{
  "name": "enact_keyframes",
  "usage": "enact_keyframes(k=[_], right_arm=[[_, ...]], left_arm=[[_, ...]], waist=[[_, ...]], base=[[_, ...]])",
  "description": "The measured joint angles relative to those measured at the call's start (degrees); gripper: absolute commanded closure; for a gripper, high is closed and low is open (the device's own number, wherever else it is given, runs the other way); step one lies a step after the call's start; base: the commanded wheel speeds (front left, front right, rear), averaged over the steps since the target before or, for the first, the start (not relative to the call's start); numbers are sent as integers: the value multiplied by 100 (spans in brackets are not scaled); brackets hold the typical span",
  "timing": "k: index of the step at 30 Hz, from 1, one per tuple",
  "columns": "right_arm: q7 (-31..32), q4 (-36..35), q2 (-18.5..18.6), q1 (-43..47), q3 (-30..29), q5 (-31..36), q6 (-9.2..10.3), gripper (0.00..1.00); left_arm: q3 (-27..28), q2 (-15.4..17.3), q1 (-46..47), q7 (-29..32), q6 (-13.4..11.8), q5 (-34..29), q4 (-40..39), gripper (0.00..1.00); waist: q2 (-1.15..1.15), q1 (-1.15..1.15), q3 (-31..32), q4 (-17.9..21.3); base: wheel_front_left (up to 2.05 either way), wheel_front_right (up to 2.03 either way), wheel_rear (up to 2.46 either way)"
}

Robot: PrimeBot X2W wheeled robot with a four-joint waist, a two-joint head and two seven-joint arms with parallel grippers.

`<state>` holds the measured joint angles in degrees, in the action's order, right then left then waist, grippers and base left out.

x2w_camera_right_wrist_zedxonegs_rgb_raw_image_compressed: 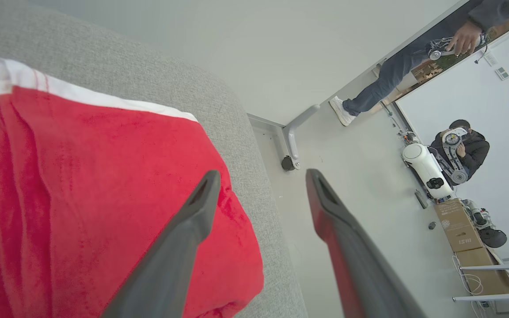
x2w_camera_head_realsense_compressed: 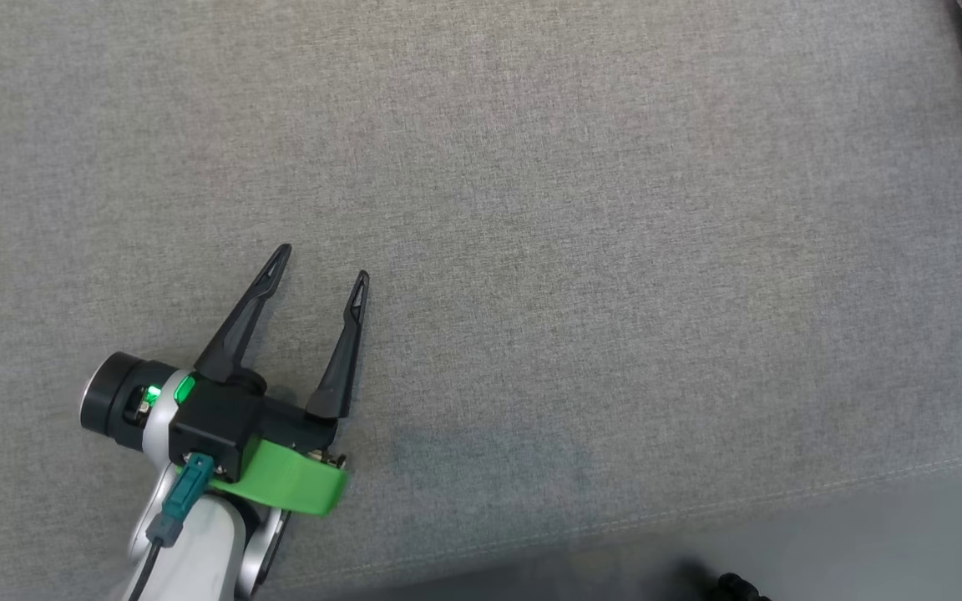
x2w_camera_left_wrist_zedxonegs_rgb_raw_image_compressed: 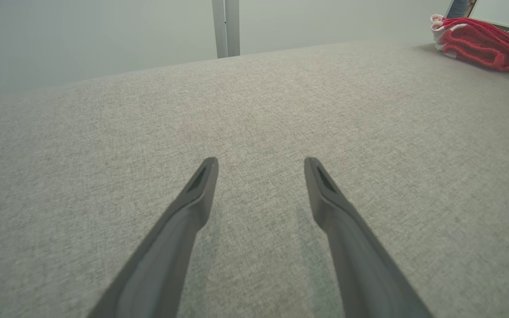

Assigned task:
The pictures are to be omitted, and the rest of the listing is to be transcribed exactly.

Written response:
{
  "name": "enact_keyframes",
  "usage": "enact_keyframes(k=[_], right_arm=[[_, ...]], left_arm=[[_, ...]], waist=[[_, ...]], base=[[_, ...]])",
  "description": "The measured joint angles relative to those measured at the call's start (degrees); gripper: absolute commanded closure; for a gripper, high is closed and low is open (the device's own number, wherever else it is given, runs the other way); step one lies a step after the call's start; base: the commanded wheel speeds (front left, front right, rear), averaged over the steps since the target before or, for the first, the start (not relative to the call's start); numbers are sent as integers: the value multiplied by 100 (spans in brackets are not scaled); brackets hold the typical span",
  "timing": "k: index of the step at 30 Hz, from 1, one per tuple",
  "columns": "right_arm: q7 (-31..32), q4 (-36..35), q2 (-18.5..18.6), q1 (-43..47), q3 (-30..29), q5 (-31..36), q6 (-9.2..10.3), gripper (0.00..1.00); left_arm: q3 (-27..28), q2 (-15.4..17.3), q1 (-46..47), q7 (-29..32), q6 (-13.4..11.8), q5 (-34..29), q4 (-40..39), gripper (0.00..1.00); waist: q2 (-1.15..1.15), q1 (-1.15..1.15), q3 (-31..32), q4 (-17.9..21.3); base: wheel_front_left (up to 2.05 either way), wheel_front_right (up to 2.03 either way), wheel_rear (up to 2.46 either way)"
}

Robot: PrimeBot X2W wheeled robot with a four-joint waist, a two-joint head and two seven-joint arms with parallel grippers.

`<state>` holds the measured joint angles in degrees, in the action's order, right then left then waist, grippers and base left out.

x2w_camera_right_wrist_zedxonegs_rgb_raw_image_compressed: 
x2w_camera_head_realsense_compressed: 
x2w_camera_left_wrist_zedxonegs_rgb_raw_image_compressed: 

No more work is needed on this exercise.